Implements FedMuon, federated learning with matrix-orthogonalized local updates and global direction alignment.

FedMuon brings Muon's orthogonalized-momentum step into the federated setting. Each client runs Muon locally: it accumulates a momentum matrix \(M_t\) from its stochastic gradient and orthogonalizes it via SVD (in practice a Newton-Schulz iteration), taking the polar factor \(U V^\top\) as the search direction. To curb client drift under data heterogeneity, the local step blends this orthogonalized direction with a shared global direction \(\Delta^g\), mixed by a coefficient \(\alpha\). After \(K\) local steps, the server averages the clients' parameter changes to advance the global model, recomputes \(\Delta^g\) from those changes, and aggregates client momenta to warm-start the next round.

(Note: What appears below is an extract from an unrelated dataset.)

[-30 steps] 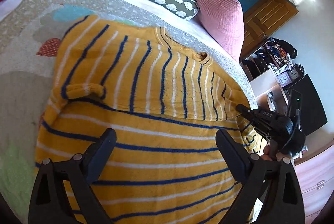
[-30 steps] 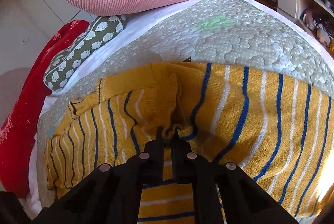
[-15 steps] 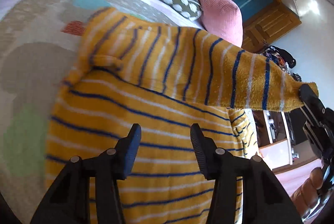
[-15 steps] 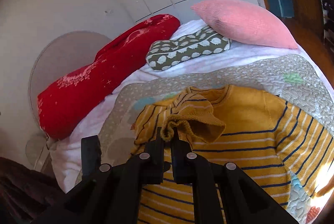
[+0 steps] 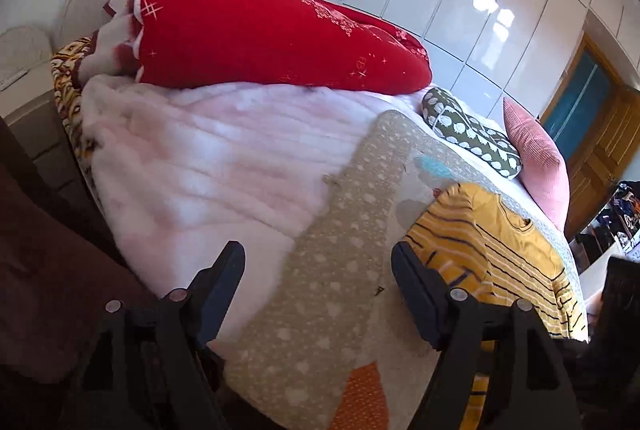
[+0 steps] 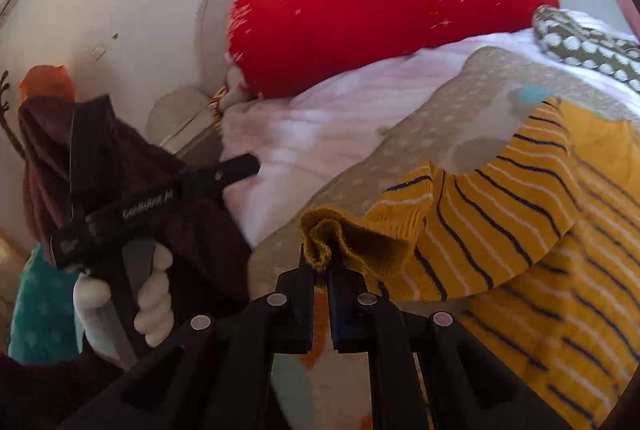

For client \(i\) at round \(r\), local step \(k\):

\[ \begin{aligned} M_{i}^{r,k} &= \beta\, M_{i}^{r,k-1} + g_{i}^{r,k} \\ U_{i}^{r,k}, \Sigma_{i}^{r,k}, V_{i}^{r,k} &= \mathrm{SVD}\!\left(M_{i}^{r,k}\right) \\ x_{i}^{r,k+1} &= x_{i}^{r,k} - \eta\left[(1-\alpha)\, U_{i}^{r,k}\, V_{i}^{r,k\top} + \alpha\, \Delta^{g,r}\right] \\ \Delta^{g,r+1} &= -\frac{1}{S K \eta} \sum_{i=1}^{S}\left(x_{i}^{r,K} - x_{i}^{r,0}\right) \\ x^{r+1} &= x^{r} + \frac{1}{S} \sum_{i=1}^{S}\left(x_{i}^{r,K} - x_{i}^{r,0}\right) \\ \bar{M}^{r+1} &= \frac{1}{S} \sum_{i=1}^{S} M_{i}^{r,K} \end{aligned} \]

where \(x\) is the (matrix-shaped) parameter, \(g_{i}^{r,k}\) the client's stochastic gradient, \(M\) the momentum matrix, \(\beta\) its decay, \(\eta\) the learning rate, and \(U_{i}^{r,k} V_{i}^{r,k\top}\) the orthogonalized search direction (the polar factor of \(M\)). \(\Delta^{g,r}\) is the shared global direction, \(\alpha\) the mixing coefficient between local and global directions (\(\alpha = 0.5\) in the experiments), \(S\) the number of participating clients, \(K\) the local steps per round, and \(\bar{M}^{r}\) the aggregated momentum that initializes each client's \(M_{i}^{r,0}\) at the start of round \(r\).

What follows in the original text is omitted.